An army of vulnerable and insecure ad-hoc teachers in colleges and departments has simply swelled over time; reaching a figure that is now half of the University’s faculty strength. This is due to the fact that ad-hoc teaching positions have not been converted to permanent positions with DU’s recruitment process grinding to halt post 2009-10. As permanent faculty retired, intake of students increased over time, and workloads were enhanced under the Choice-Based Credit System (CBCS), new substantive teaching positions have grown significantly.
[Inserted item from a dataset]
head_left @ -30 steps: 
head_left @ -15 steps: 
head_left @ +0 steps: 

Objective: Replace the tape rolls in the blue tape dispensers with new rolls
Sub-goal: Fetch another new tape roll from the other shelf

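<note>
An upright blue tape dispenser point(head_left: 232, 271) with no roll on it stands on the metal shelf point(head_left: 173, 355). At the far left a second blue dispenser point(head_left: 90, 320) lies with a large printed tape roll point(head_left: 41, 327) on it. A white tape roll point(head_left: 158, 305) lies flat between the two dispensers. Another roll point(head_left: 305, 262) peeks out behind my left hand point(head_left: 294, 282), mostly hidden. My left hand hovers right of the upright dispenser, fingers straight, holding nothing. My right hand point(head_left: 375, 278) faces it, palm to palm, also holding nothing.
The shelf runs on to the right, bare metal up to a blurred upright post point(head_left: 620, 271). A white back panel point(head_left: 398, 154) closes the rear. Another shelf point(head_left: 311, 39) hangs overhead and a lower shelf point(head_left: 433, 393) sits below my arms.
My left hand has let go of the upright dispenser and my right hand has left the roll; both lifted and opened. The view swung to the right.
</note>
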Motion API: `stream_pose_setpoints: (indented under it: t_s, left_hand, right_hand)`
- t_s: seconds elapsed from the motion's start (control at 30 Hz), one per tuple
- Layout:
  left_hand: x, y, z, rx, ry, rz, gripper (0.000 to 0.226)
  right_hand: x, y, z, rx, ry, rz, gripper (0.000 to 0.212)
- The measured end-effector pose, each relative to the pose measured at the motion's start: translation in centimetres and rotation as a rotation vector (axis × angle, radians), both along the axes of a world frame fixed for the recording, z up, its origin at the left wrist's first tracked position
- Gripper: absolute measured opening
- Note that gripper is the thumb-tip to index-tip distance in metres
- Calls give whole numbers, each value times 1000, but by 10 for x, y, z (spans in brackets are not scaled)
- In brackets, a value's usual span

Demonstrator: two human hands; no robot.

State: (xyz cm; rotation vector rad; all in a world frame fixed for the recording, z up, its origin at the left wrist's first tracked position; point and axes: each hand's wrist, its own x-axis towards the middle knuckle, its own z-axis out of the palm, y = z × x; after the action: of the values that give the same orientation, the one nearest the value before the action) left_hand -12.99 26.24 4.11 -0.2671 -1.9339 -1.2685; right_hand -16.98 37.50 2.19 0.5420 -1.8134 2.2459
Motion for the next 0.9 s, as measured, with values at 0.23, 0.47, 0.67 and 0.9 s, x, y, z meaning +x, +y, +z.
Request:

But for a long time, the process of permanent appointments has been derailed since 2010. Only a small number of permanent appointments were made in a few colleges and departments in 2014-15 and in 2018-19. As a result, what are supposed to be very short vacancies have translated into the situation wherein a growing number of qualified teachers have been languishing for years as ad-hoc teachers.

Further, as reported by some ad-hoc faculty, there are colleges which have been running self-financed courses for years and employing mostly ad-hocs to the teaching positions. In the recent permanent appointments made in these colleges, either no positions have been advertised at all under these self-financed courses or a miniscule number have been advertised through formal inclusion in the teaching roster via questionable means.

Now with permanent appointments being made through a so-called ‘open’ recruitment process that has seen massive displacement, there looms in many ad-hoc teachers a sense of betrayal as they have been rendered without a livelihood after having taught in colleges/departments and contributing to the University for years. They have been falsely promised that they will be retained and regularized in open interviews, which of course has remained a hoax. In majority of these interviews, it has been felt that merit and past experience do not count, and that it is rather non-merit factors like nepotism, cronyism, favoritism, adherence, liaising, influencing and obeisance that are at play.

A close examination of the faculty appointments recently made across colleges reveals the displacement of nearly 72 percent of serving ad-hoc teachers – a fact reported by the national media. Over 300 plus ad-hoc teachers have been displaced out of approximately 425 appointments made up till early January 2023. The unfolding situation clearly contradicts the principles of parity and natural justice as serving ad-hoc teachers have been ascribed absolutely no advantage or special consideration for the years they have put in as DU teachers. Those displaced from colleges where they have been working also rightfully argue that if their own employing institutions did not hire them as permanent faculty, their chances in other colleges are abysmally low.

The call for regularization by the pro-government clique currently heading the Delhi University Teachers Association (DUTA) amounts to thuggery, more so given the corruption influencing recent appointments. Their claims of facilitating the appointment of serving ad-hoc teachers as permanent faculty in colleges and departments ring hollow. Theirs is a position which merely implies the retention of some serving ad-hoc teachers, and conveniently propagates that those displaced will be reemployed in subsequent interviews. The fact that those displaced and “adjusted” elsewhere has been possible only by displacing other serving ad-hoc teachers is, of course, brushed under the carpet. The vicious circle of displacement therefore continues unabated despite the ruling clique’s tall claims.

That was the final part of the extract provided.